## Assignment
When you reach the line containing "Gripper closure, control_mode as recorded" in the data below, begin returning lines exactly as written, and stop once the line containing "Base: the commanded" has been returned.

[Items listed in a dataset]
Start of Block
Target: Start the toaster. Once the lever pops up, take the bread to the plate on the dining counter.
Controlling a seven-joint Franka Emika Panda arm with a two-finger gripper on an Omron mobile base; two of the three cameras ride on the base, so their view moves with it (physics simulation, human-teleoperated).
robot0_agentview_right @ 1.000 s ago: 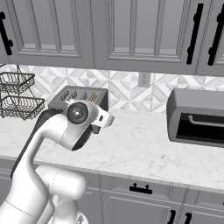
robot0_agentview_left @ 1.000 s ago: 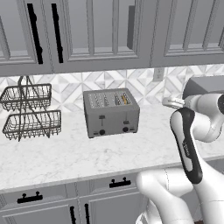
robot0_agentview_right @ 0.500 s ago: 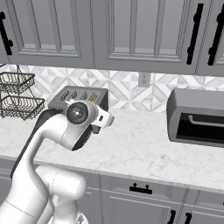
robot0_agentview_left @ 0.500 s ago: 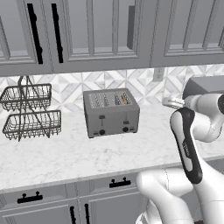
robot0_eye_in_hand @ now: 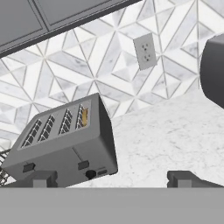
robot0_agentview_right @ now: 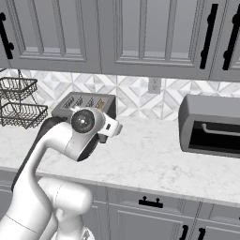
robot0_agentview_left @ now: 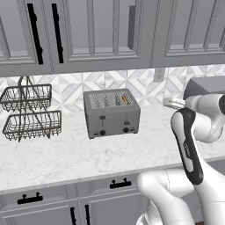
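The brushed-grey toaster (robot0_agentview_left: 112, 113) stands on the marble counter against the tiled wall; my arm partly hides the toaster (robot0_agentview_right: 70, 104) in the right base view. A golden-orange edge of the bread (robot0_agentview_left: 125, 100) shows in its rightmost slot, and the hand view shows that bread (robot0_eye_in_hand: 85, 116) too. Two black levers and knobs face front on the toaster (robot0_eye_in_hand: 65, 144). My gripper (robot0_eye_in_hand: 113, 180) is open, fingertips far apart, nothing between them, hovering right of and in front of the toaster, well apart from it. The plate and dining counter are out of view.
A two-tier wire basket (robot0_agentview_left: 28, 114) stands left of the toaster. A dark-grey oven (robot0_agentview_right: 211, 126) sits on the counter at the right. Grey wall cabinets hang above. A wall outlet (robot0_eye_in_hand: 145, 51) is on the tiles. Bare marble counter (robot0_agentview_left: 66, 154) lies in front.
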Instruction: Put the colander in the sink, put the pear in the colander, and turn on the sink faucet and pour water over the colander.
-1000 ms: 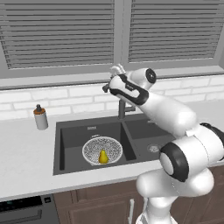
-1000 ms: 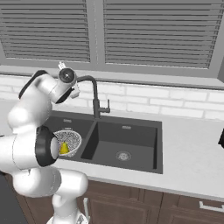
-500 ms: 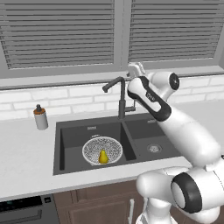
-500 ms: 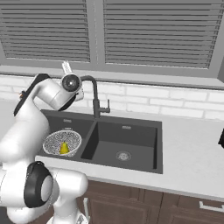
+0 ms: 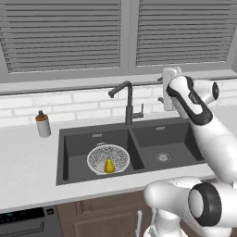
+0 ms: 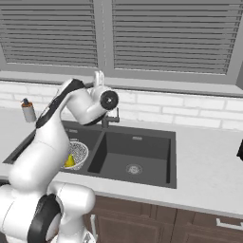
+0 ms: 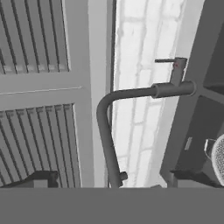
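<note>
Left base view. The sink [image 5: 139,134], dark grey with 2 basins, is set into a pale counter [image 5: 28,171] below a shuttered window [image 5: 65,37]. The colander [image 5: 108,159], a round silvery mesh bowl, is seated on the floor of the left basin. The pear [image 5: 109,165], small and yellow, is stood inside the colander toward its near edge. The sink faucet [image 5: 127,104] is mounted behind the divider, its spout angled to the left, with a small lever on its right side. A soap bottle [image 5: 43,124] with a dark top is placed on the counter, well left of the sink. The gripper [image 5: 169,88] is held high at the back wall, right of the faucet and apart from it; its spread is not readable here.

Right base view. The sink [image 6: 137,159] is seen with a round drain [image 6: 133,168] in the right basin. The colander [image 6: 78,154] and pear [image 6: 70,161] are partly screened by the white arm. The faucet [image 6: 110,118] is largely covered by the wrist. The soap bottle [image 6: 28,110] is stood at far left.

Hand view. The frame is rolled sideways. The faucet [image 7: 131,94] is shown as a bent dark pipe, untouched. A sliver of the colander [image 7: 217,159] is caught at the right edge. The claw is taken as spread wide, nothing gripped.
</note>
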Controlling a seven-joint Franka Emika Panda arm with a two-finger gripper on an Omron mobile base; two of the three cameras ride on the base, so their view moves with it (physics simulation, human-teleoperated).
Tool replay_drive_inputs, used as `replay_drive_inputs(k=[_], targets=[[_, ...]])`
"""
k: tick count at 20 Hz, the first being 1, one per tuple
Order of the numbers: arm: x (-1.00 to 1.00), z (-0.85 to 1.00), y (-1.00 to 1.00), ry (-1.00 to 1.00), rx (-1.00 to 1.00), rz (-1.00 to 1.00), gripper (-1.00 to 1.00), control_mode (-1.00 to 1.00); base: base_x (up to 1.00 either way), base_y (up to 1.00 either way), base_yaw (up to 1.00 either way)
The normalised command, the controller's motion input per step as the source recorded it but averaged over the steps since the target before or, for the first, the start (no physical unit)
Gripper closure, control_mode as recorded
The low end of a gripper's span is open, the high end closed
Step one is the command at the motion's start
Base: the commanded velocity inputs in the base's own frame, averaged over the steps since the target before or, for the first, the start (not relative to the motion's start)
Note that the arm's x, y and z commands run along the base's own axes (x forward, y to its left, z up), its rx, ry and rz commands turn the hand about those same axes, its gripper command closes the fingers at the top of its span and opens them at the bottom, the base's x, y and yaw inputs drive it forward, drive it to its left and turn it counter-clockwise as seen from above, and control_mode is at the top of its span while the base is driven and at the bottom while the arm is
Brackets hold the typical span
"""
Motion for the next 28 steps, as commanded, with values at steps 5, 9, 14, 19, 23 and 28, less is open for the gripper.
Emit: replay_drive_inputs(k=[5, 9, 14, 19, 23, 28], targets=[[0.00, -0.28, -0.64, 0.17, 0.69, -0.05, -1.00, -1.00, 0.00, 0.00, 0.00], [0.00, -0.40, -0.37, 0.20, 0.66, -0.05, -1.00, -1.00, 0.00, 0.00, 0.00], [0.00, -0.41, -0.26, 0.39, 0.63, -0.02, -1.00, -1.00, 0.00, 0.00, 0.00], [0.08, -0.19, -0.04, 0.33, 0.56, 0.00, -1.00, -1.00, 0.00, 0.00, 0.00], [0.43, 0.00, 0.00, 0.04, 0.40, 0.00, -1.00, -1.00, 0.00, 0.00, 0.00], [0.63, -0.01, 0.00, -0.01, 0.30, 0.00, -1.00, -1.00, 0.00, 0.00, 0.00]])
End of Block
## Task answer
Gripper closure, control_mode as recorded
The low end of a gripper's span is open, the high end closed
Step one is the command at the motion's start
Base: the commanded velocity inputs in the base's own frame, averaged over the steps since the target before or, for the first, the start (not relative to the motion's start)

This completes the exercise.